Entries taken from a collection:

Content starts

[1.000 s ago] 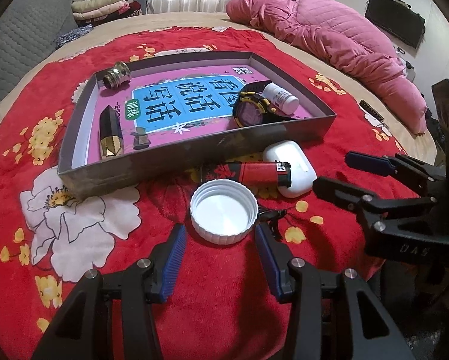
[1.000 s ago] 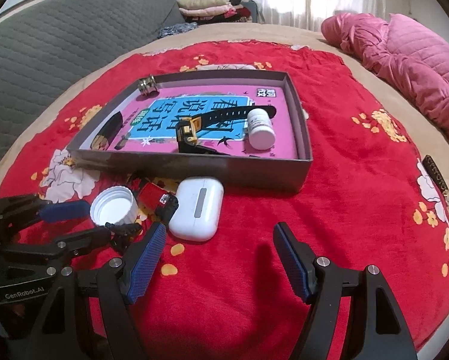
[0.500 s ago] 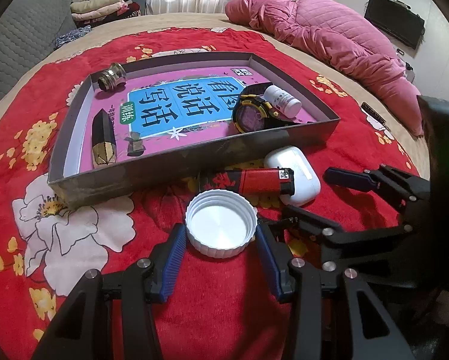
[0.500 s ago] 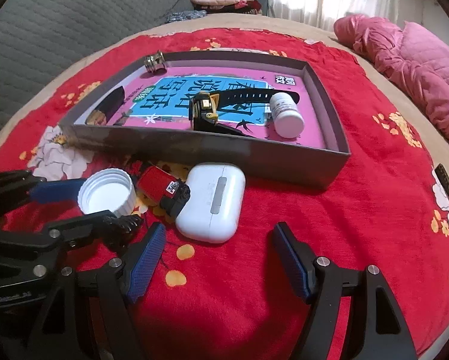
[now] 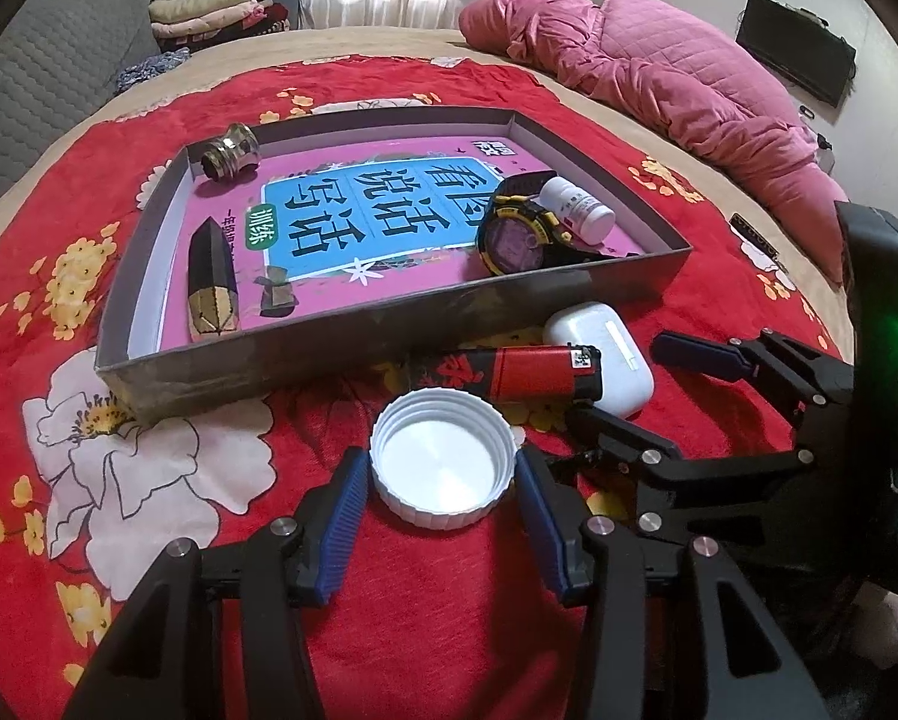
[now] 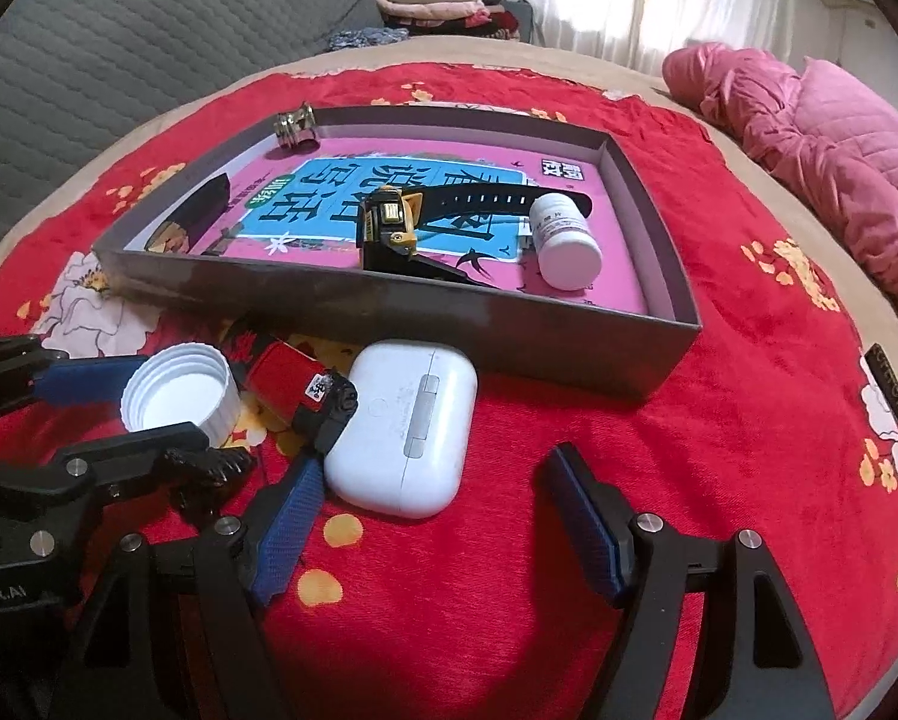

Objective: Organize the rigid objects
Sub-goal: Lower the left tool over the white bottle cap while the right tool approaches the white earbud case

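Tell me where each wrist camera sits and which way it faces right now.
Left wrist: on the left gripper, angled down at the white cap between its opening jaws; the right gripper shows at right.
Right wrist: on the right gripper, angled down at the earbud case between its open jaws; the left gripper's arms show at left.
Shared: cap, lighter, case, grey tray.

Big black characters — 看图说话写话 — filled the blue panel of the pink printed sheet (image 5: 389, 276) lining the grey cardboard box (image 5: 389, 330). Its green oval (image 5: 261, 228) read 训练. The black left gripper (image 6: 167, 396) body carried "Robot.AI" — start cut off.
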Motion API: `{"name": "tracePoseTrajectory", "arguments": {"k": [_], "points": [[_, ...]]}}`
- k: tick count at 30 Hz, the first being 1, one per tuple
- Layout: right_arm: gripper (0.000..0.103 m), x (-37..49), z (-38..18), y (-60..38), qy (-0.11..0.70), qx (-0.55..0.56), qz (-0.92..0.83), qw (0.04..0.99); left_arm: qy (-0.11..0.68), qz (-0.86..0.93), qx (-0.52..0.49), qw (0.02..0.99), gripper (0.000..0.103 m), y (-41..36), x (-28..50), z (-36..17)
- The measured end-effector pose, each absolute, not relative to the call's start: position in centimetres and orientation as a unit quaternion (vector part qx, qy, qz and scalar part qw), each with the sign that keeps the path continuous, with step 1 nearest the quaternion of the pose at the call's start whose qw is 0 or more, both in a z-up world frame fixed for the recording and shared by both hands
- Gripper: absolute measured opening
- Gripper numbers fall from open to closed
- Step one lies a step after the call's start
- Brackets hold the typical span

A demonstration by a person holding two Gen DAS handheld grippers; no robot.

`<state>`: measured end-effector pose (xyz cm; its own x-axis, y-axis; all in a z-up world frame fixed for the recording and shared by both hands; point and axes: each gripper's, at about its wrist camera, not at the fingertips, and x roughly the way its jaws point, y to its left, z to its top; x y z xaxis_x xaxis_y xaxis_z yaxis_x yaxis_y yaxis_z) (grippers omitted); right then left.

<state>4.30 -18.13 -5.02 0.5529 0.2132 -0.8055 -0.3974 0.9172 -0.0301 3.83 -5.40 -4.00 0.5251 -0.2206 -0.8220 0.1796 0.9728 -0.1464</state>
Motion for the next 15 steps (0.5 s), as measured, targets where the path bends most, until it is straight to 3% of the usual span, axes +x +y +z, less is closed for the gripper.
{"name": "tracePoseTrajectory", "arguments": {"k": [15], "points": [[0.077, 3.7, -4.3, -19.7, 0.445, -0.094, 0.154, 0.877, 0.473, -0.099, -0.038, 0.875, 0.05, -3.8, 3.5, -3.8]]}}
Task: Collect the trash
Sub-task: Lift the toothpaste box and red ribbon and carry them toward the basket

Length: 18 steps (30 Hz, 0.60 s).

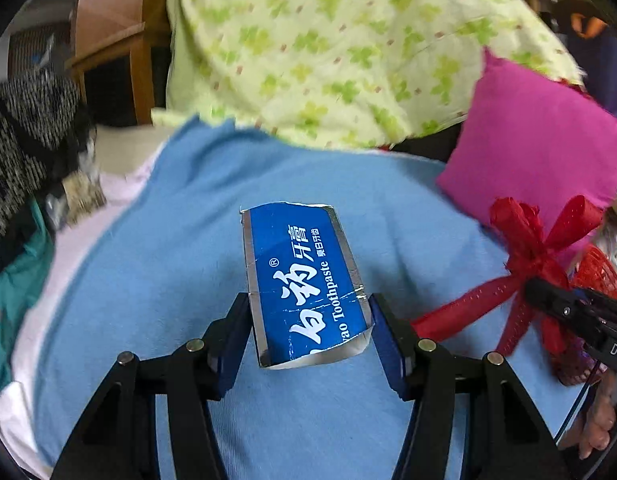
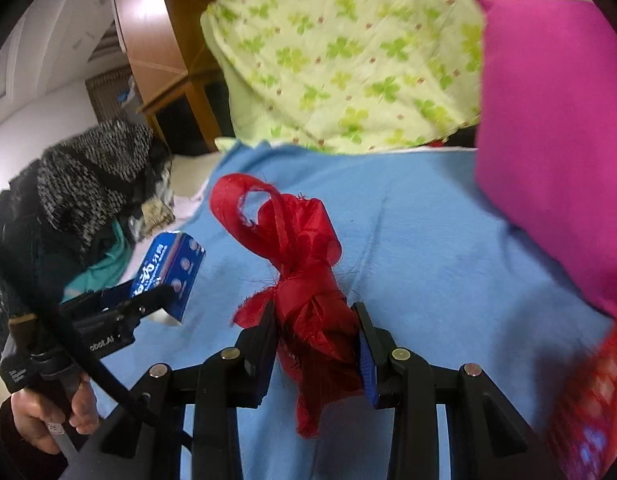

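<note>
Plainly both pieces of trash are already held above the blue bed cover. The box (image 1: 304, 280), a flattened blue toothpaste carton, sits between the jaws of the left gripper (image 1: 308, 332), which press its two long edges at the near end while the far end sticks out free. It looks light and thin, with a crease already across the card, so it would likely buckle under a hard squeeze; the folded side edges are the stiffest place to hold. The ribbon (image 2: 304, 276), a red bow of frayed mesh, is bunched between the narrow jaws of the right gripper (image 2: 318, 340), caught at its knot, loops standing up and tails hanging below. It seems soft, nearly weightless and prone to snag; the knot is the surest hold. Beyond lie the cover (image 1: 180, 240), a pink cushion (image 1: 540, 148) far right and a green-patterned quilt (image 1: 328, 40).
</note>
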Available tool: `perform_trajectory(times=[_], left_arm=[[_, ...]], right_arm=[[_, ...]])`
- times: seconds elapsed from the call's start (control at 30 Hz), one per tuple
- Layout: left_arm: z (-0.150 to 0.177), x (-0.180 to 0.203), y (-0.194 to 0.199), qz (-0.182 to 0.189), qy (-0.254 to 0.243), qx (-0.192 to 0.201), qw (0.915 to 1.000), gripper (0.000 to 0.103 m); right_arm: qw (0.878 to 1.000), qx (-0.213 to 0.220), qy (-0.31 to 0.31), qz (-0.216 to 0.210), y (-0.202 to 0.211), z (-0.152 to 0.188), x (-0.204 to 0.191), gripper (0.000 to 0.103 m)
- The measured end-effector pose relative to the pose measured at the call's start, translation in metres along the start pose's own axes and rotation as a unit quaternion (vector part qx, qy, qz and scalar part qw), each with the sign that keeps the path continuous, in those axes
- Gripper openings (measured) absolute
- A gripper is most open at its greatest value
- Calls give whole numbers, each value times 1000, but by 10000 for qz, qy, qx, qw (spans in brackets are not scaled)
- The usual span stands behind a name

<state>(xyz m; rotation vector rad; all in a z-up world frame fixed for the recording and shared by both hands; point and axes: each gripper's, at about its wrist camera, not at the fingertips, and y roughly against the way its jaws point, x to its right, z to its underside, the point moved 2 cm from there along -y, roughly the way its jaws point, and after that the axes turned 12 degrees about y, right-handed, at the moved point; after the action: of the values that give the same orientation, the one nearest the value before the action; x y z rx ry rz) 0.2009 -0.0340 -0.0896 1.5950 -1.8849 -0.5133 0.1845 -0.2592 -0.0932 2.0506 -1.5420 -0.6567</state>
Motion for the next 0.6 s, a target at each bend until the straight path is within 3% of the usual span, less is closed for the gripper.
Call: perform_trajectory(times=[0.13,0.33,0.6], left_arm=[[7,28,51,-4,-306,418,9987,60],[18,55,90,21,-583,705,9958,61],[39,79,114,0,-802,780,9937,61]], right_arm=[[9996,230,-169,91,50,10,-1,38],[9978,532,-360,190,107,30,-3,38],[9937,873,-608,363,137,60,-5,38]])
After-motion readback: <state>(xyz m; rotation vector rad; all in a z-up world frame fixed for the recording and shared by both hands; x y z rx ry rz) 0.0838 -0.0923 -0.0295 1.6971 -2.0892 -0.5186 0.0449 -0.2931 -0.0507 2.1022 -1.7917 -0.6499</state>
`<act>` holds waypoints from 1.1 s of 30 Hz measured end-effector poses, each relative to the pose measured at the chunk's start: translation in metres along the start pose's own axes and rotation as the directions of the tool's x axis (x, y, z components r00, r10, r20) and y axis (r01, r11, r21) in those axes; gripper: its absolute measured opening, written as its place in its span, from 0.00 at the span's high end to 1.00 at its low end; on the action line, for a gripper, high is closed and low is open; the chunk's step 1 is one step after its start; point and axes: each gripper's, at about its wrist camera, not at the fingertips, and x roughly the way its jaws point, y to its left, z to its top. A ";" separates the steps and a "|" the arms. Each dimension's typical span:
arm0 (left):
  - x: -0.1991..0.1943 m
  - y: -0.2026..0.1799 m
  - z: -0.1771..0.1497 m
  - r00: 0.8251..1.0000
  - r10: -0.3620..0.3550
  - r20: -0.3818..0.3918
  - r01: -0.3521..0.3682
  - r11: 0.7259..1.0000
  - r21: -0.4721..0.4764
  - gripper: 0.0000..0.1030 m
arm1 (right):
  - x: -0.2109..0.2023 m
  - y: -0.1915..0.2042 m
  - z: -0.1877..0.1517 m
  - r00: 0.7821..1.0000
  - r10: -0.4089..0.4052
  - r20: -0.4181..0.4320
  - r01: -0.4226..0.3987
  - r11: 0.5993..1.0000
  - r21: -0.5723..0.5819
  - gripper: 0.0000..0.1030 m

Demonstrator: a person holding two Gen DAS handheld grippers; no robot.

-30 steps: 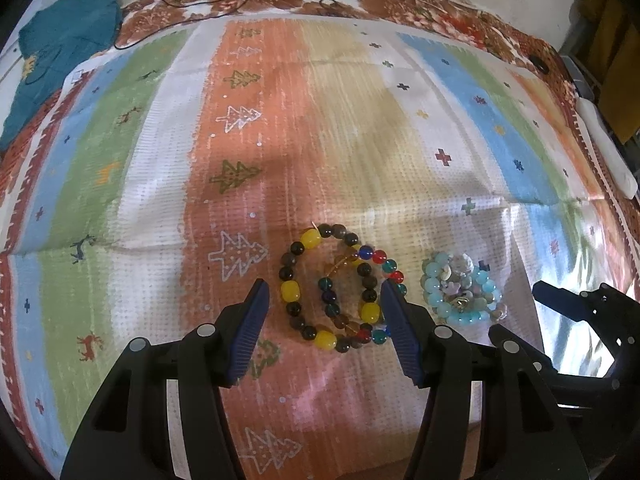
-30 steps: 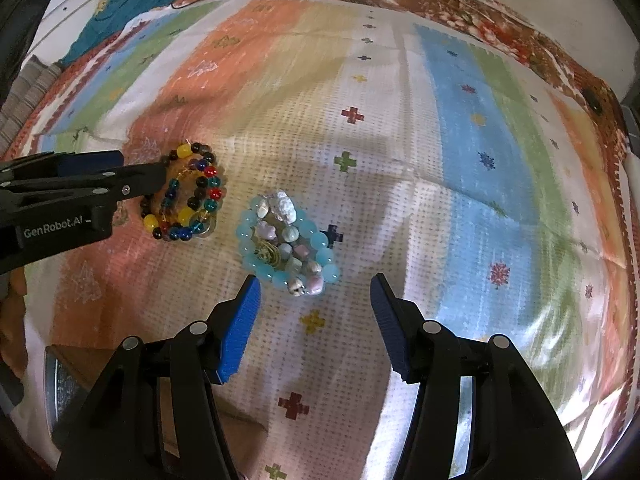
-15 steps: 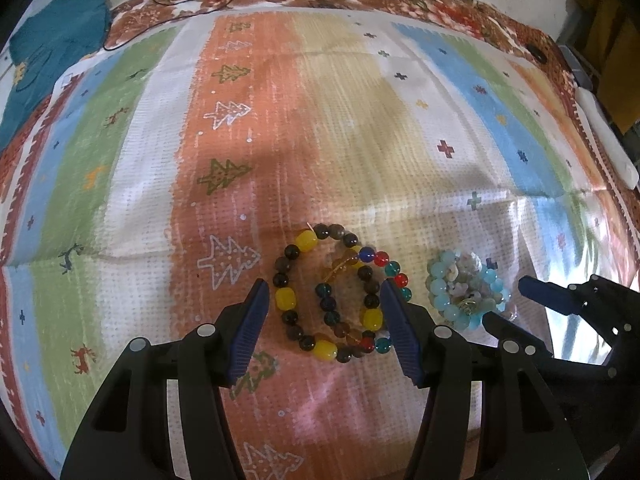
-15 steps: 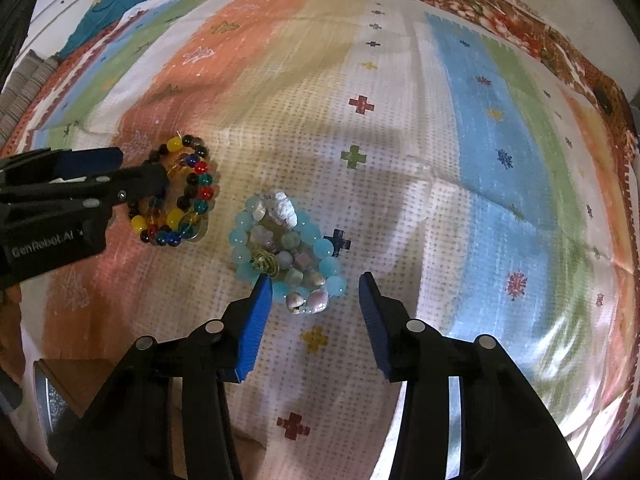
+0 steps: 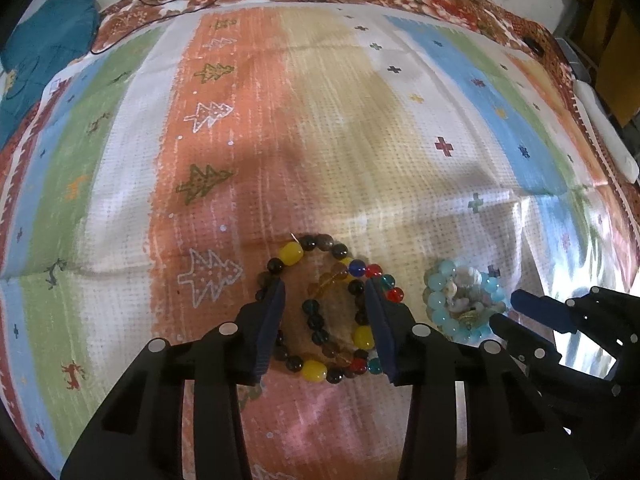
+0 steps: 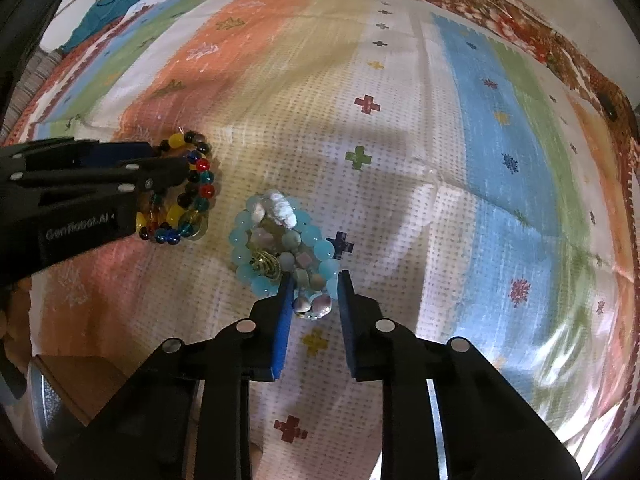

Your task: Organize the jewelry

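Closing since before, apparently: both grippers' jaws

Only one text could be read — the white brand mark "GenRobot.AI" on the black side of the left hand-held gripper, seen in the right wrist view. The letters were a little blurred, but the word was still clear enough. In the left wrist view no writing could be found on either gripper body. The striped cloth carried only woven signs — small crosses, trees and star shapes — and no letters or numbers. Nothing else in the two views had a label that I could read.
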 end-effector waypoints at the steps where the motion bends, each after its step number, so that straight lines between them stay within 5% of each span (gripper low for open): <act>1: 0.002 0.000 0.001 1.000 -0.002 -0.006 0.002 1.000 0.001 0.63 | 0.000 0.001 0.000 1.000 0.004 0.000 -0.004 1.000 -0.003 0.82; 8: 0.009 -0.001 0.002 1.000 -0.010 -0.024 0.011 1.000 0.027 0.63 | -0.001 0.002 -0.001 1.000 -0.002 0.006 0.002 1.000 -0.019 0.82; 17: 0.013 0.003 0.000 0.998 -0.057 -0.012 0.057 0.998 0.019 0.75 | -0.001 0.002 -0.003 1.000 -0.001 0.010 0.001 1.000 -0.018 0.82; 19: 0.013 0.003 -0.001 0.997 -0.073 -0.008 0.073 0.997 0.017 0.84 | -0.001 0.002 -0.003 1.000 -0.001 0.009 0.001 1.000 -0.019 0.82; 33: -0.004 -0.007 -0.001 1.000 0.009 0.008 -0.010 0.998 0.069 0.90 | -0.008 0.003 -0.002 1.000 -0.001 0.025 0.002 1.000 -0.022 0.82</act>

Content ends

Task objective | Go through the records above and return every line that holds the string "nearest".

Written answer |
- The measured end-effector pose, each absolute, not relative to the call's start: position in centimetres and orientation as a unit quaternion (vector part qx, qy, qz and scalar part qw), each with the sign that keeps the path continuous, with step 1 nearest the quaternion of the pose at the call's start whose qw is 0 or more, both in a z-up world frame fixed for the recording and shared by both hands
<state>(xyz m; rotation vector rad; all in a z-up world frame fixed for the recording and shared by both hands; point and axes: each gripper's, at about its wrist camera, not at the fingertips, and y roughly against the way its jaws point, x to its right, z to its underside, the point moved 2 cm from there along -y, roughly the way its jaws point, and after that the axes turned 12 degrees about y, right-handed, at the moved point; after the action: of the values that give the same orientation, the one nearest the value before the action; x y z rx ry rz) 0.2009 -0.0340 -0.0896 1.5950 -1.8849 -0.5133 0.1845 -0.2592 -0.0932 2.0506 -1.5420 -0.6567</state>

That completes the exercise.